The American Disability Act has been one of the greatest pieces of legislation to ensure justice for those who are disabled, but simultaneously the source of some of the most vexatious litigation and legal abuse.

It was passed in 1990 and made discrimination on the bases of disability illegal. It not only required that public and private employers never discriminate against customers, vendors or employees with disabilities, but also required that they provide reasonable accommodations. Partially, it “imposed accessibility requirements on public accommodations.”.

This could be something as simple as allowing service animals to accompany the individual with disabilities, to requiring hotel pools have equipment allowing people with disabilities to enjoy the water.

This Article is an excerpt from our free ebook, “Ignoring Website Laws Will Cost You” & your business.

Why It Matters

The issue with “professional plaintiffs” reached large scales soon after the law went into enforcement. While the ADA only calls for ‘injunctive relief’ as opposed to monetary relief (the court requiring a business to build a wheelchair ramp at their front, rather than the requirement plus damages) there were loopholes of sorts.

First off, the individual could recoup attorney fees. This created a class of attorneys who focused on ADA violations who become serial representation for many ADA court cases. If an individual with disabilities was an attorney themselves, then they could keep their representation fees. Further, if they sued in a state where there were private damages allowed, then the plaintiff would receive compensation. These states include Florida, Hawaii, Illinois, and California.

There is a growing trend of ADA lawsuits that focus on businesses with websites that make it impossible or require much extra effort to complete the same tasks if a person is disabled. Expendia.com and Hotels.com were some of the first to receive litigation on this matter.

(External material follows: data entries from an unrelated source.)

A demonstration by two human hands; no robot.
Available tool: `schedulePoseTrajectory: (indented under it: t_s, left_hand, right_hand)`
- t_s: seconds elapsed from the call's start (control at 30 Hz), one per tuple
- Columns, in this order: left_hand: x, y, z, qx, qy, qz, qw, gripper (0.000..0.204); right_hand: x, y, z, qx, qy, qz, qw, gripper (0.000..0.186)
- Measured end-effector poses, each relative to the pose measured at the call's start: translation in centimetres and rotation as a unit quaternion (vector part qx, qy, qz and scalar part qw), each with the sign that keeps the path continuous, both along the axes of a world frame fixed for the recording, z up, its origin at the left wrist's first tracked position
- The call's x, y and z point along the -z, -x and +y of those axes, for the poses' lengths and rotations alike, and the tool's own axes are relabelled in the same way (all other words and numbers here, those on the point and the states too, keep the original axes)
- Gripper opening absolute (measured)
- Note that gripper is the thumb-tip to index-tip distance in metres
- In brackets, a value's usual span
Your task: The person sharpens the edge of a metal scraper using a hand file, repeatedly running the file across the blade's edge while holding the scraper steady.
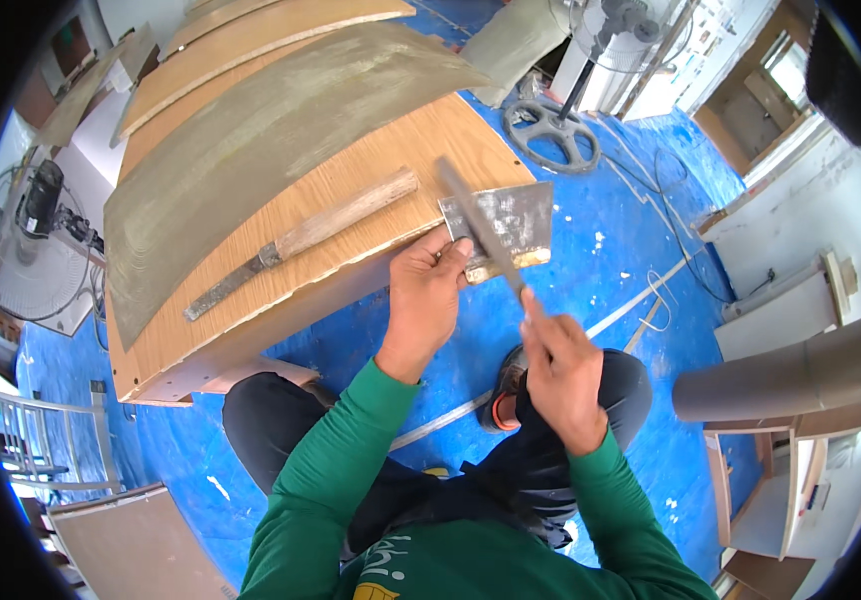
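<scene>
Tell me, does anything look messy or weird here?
Yes: white marks dot the blue floor sheet, as if something may have dripped, and the flat metal blade in the left hand has pale smears instead of looking clean.

A flat, four-sided metal plate (523, 218) stands out right of centre in the frame, dark grey and mottled with pale smudges, its lower edge trimmed in yellowish tan; it tilts slightly, its right side higher than its left; a long, narrow, grey-brown bar (482, 222) crosses over its left part, slanting from upper left to lower right; whether the two touch along that crossing cannot be told.
</scene>
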State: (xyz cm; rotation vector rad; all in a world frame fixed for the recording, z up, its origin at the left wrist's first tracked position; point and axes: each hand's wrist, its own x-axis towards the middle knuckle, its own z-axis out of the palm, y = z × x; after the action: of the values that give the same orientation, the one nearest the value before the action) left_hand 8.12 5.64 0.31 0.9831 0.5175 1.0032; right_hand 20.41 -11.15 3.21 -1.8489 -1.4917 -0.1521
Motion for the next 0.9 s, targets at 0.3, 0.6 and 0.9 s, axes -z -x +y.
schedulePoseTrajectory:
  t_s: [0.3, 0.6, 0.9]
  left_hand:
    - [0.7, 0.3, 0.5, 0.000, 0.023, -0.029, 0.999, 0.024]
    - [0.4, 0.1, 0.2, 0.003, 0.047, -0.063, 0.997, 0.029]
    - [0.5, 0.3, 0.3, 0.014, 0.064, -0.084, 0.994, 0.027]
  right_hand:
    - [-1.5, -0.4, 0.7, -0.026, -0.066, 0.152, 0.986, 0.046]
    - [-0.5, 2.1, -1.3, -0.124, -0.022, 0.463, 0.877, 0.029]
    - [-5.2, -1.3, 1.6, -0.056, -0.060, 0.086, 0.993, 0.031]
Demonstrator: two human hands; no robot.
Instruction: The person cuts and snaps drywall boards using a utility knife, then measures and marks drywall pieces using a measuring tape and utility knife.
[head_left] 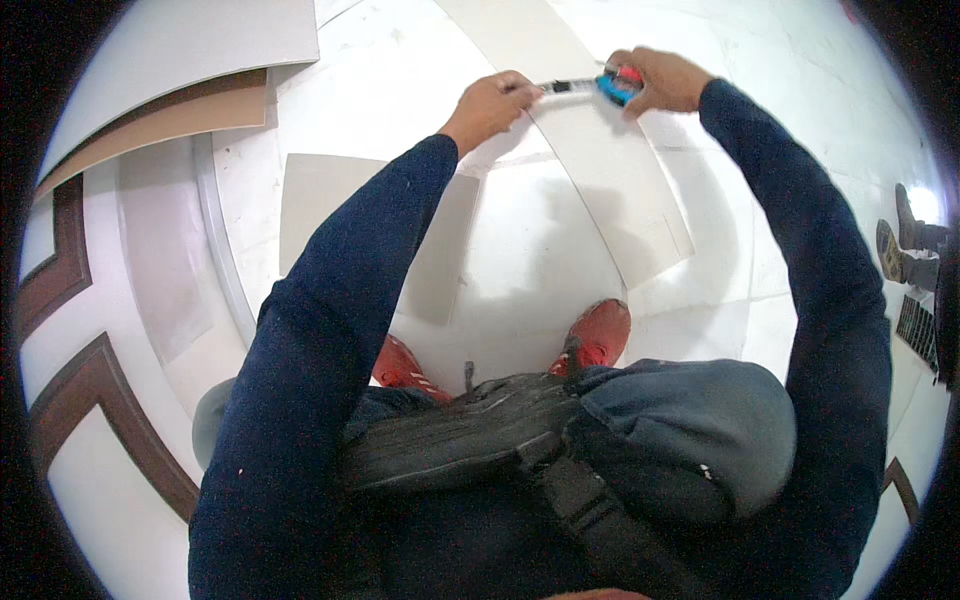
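Note:
Both arms reach forward over a long, light grey-beige strip of board (615, 190) lying on the floor. In my right hand (672, 82) is a blue and red tape measure (618, 88), with the fingers wrapped round its case. A short length of blade (572, 87) is drawn out and runs across the strip toward my left hand (488, 108). The fingers of that hand are closed in a pinch at the blade's end, near the strip's left edge. Motion blurs the fingertips a little.
Another flat board (330, 200) lies on the floor at the left. Larger sheets (200, 50) stand out at the upper left. A black bag (450, 435) rests across my lap, above my red shoes (598, 338). At the far right are another person's shoes (890, 250) beside a dark grate (916, 330).

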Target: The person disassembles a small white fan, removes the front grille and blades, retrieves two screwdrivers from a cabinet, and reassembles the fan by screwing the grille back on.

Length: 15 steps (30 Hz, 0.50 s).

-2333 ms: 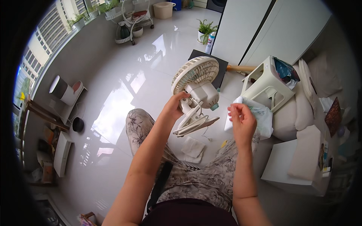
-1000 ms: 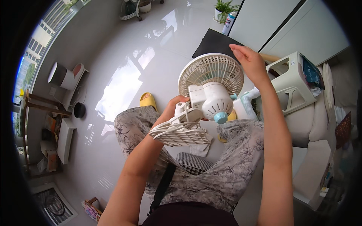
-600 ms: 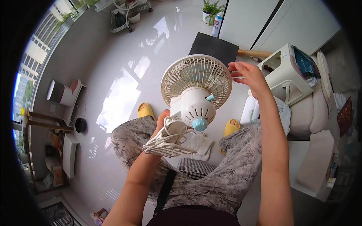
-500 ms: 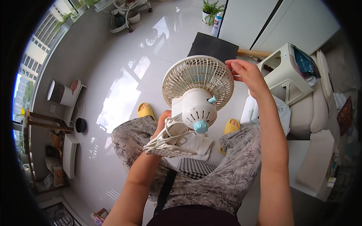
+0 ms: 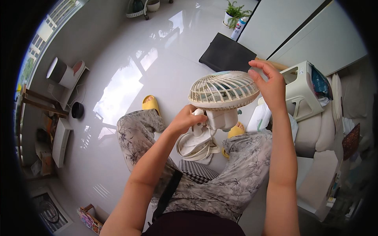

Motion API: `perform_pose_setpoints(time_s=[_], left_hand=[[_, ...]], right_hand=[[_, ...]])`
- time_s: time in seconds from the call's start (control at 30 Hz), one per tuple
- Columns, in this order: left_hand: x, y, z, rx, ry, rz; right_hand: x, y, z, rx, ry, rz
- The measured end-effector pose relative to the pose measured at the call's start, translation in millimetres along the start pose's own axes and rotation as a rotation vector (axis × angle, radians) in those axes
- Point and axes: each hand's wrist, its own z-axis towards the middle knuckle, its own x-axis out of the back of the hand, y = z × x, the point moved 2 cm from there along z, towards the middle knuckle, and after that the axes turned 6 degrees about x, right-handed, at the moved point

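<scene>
A small white electric fan (image 5: 223, 89) hangs over my lap, its round grille tilted upward and its blades dimly visible through the bars. My left hand (image 5: 190, 119) is closed around the fan's neck, just below the grille. Beneath that hand is the fan's base, with a white cord (image 5: 185, 147) looped about it. My right hand (image 5: 269, 82) is raised at the right rim of the grille, fingers apart and holding nothing. Its fingertips are very near the rim; whether they touch it I cannot tell.
Yellow slippers (image 5: 150, 104) are on my feet. A black flat sheet (image 5: 227, 53) lies on the floor ahead, near a potted plant (image 5: 236, 15) and a spray can (image 5: 239, 28). To the right, a white plastic stool (image 5: 301, 92) rests on the sofa (image 5: 309, 135). A black bowl (image 5: 77, 110) is at left.
The fan has turned, so its front grille now faces up instead of its back housing facing me. My left hand has come up to its neck. My right hand stays beside the rim.
</scene>
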Motion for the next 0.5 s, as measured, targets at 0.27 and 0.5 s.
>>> perform_pose_setpoints(time_s=[0.27,0.5], left_hand=[[3,-2,18,-0.177,0.197,0.451],[18,-16,42,-0.121,0.202,0.602]], right_hand=[[-38,-3,-16,0.201,-0.390,-0.075],[-76,68,-26,-0.051,-0.794,-0.208]])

This leaves the prospect of any business with a website that does not make it accessible to blind or partially blind users open to litigation. More specifically, there is specialized software called ‘screen readers’ used by persons with disabilities, and if the software and your website don’t play nicely, you could find yourself in a lawsuit.

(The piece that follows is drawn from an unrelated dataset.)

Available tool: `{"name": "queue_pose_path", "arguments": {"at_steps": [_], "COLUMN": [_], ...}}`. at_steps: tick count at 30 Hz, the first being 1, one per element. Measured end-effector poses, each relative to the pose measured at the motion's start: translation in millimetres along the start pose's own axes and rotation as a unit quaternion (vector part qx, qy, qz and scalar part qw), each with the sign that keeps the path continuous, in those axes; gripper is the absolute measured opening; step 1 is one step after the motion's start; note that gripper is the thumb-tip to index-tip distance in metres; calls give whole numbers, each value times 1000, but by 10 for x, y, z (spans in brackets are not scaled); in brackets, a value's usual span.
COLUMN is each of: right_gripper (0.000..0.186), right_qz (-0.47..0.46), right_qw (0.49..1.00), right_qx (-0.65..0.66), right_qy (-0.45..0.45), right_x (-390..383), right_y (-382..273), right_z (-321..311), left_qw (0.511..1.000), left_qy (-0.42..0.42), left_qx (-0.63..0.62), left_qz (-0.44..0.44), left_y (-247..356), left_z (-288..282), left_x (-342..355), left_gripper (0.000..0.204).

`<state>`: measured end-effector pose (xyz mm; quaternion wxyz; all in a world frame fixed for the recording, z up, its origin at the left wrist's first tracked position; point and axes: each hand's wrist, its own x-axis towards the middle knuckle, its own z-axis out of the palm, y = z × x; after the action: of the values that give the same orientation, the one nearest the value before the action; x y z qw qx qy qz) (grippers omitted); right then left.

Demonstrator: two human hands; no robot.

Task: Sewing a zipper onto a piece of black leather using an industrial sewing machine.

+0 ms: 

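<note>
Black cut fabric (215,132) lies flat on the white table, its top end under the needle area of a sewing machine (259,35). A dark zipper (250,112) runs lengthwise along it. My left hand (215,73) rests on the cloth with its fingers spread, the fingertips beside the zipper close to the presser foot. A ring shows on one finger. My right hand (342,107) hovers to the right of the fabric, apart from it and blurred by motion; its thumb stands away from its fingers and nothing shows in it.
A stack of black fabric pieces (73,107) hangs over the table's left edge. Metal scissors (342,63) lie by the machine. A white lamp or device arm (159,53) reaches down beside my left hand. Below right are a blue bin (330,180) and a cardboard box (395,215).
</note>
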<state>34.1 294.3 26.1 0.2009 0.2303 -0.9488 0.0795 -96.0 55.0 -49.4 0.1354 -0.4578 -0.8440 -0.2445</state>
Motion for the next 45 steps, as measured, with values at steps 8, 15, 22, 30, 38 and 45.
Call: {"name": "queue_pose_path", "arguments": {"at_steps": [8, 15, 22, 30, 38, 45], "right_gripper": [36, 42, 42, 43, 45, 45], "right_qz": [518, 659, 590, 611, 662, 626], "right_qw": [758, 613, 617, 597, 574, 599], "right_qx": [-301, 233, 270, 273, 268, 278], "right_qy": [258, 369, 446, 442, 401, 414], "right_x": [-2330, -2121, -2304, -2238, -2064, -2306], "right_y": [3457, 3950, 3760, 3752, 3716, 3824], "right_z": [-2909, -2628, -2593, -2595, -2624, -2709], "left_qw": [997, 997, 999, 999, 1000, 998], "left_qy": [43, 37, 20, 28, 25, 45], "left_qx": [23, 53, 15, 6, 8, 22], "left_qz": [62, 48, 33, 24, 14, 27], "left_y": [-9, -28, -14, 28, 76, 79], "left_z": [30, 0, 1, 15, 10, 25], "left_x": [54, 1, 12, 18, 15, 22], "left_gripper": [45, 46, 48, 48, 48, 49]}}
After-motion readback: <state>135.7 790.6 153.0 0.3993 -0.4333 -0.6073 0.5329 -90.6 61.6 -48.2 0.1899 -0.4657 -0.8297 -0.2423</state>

The Website Lawsuit Weather Report

In the above chart, 2019’s numbers are estimated, as the full analysis of new federal litigation from ADA websites is still ongoing. However, you can see that there is a definite upward trend. California companies are the most likely to be sued, yet cases exist all over the US. This is especially true for the top industries defending website ADA litigation.

Retail & Shopping Sites.
If you sell anything online, you better work with a lawfirm of compliance expert, as this is the most likely industry to be sued.

Food service.
Menu accessibility, online ordering, menu item descriptions, these are all areas of vulnerability for businesses.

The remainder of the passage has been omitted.